CNCF at the beginning of the year decided to abandon OpenTracing development in favor of OpenTelemetry, a slightly broader project. That forced MicroProfile to deprecate MicroProfile OpenTracing API as well. In its place, MicroProfile Telemetry Tracing was created, implementing the OpenTelemetry Tracing standard. It will make its way into the upcoming MicroProfile 6.0, and it will be the one used by Quarkus in the future. This means that all MP OpenTracing users will have to migrate, as the two standards are not fully compatible with each other.
However, this is not the end when it comes to expanding the scope of cooperation between Quarkus and OpenTelemetry. The framework has decided to drop support for the MicroProfile Metrics API, a metrics standard being developed within MicroProfile itself. Instead, future versions of Quarkus will use Micrometer, a facade similar in nature to SLF4J that allows working with multiple metrics systems. Crucial to this decision is the imminent stabilization of OpenTelemetry Metrics - a metrics standard complementary to OpenTelemetry Tracing - which Micrometer supports out-of-the-box.
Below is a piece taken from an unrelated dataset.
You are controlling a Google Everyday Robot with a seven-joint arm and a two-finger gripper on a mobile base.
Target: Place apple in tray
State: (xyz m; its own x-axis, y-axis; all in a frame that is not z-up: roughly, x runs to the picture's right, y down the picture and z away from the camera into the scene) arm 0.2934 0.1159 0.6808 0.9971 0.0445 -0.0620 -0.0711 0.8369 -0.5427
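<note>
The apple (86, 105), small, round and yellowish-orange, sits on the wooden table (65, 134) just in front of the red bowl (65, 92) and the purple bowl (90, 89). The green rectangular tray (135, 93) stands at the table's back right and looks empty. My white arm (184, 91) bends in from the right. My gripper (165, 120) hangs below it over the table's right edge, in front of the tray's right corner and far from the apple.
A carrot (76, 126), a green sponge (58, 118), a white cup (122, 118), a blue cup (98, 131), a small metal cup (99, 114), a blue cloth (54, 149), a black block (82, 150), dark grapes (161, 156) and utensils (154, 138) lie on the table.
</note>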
As a result, the development of a Quarkus extension for SmallRye Metrics, a reference implementation of the standard derived from MicroProfile, will be discontinued.
The whole situation makes me rethink how we understand standards in today's software ecosystem. After all, we face an interesting problem - what if a Java standard (and I guess MicroProfile can already be considered as such) does not implement a general market one like OpenTelemetry Metrics? How should frameworks behave in such a situation? I, from my perspective, support the decisions of this Quarkus. As OpenTelemetry now has wide support in the ecosystem, so both cloud providers and tool developers have more incentive to support it out of the box. In practice, this means less burden on developers with repetitive, infrastructure plumbing. On the other hand, however, it somewhat stands in contrast to the promise of projects like MicroProfile with their common API standard implemented differently by individual vendors.
In fact, the best solution would be consistency - if MicroProfile adopted a wider standard as MP Telemetry Tracing, they should create MP Telemetry Metrics as well. However, I understand that inflating the number of competing APIs in a single standard doesn't do anyone any good either. This proves that standardization is a tradeoff-ish, bumpy process.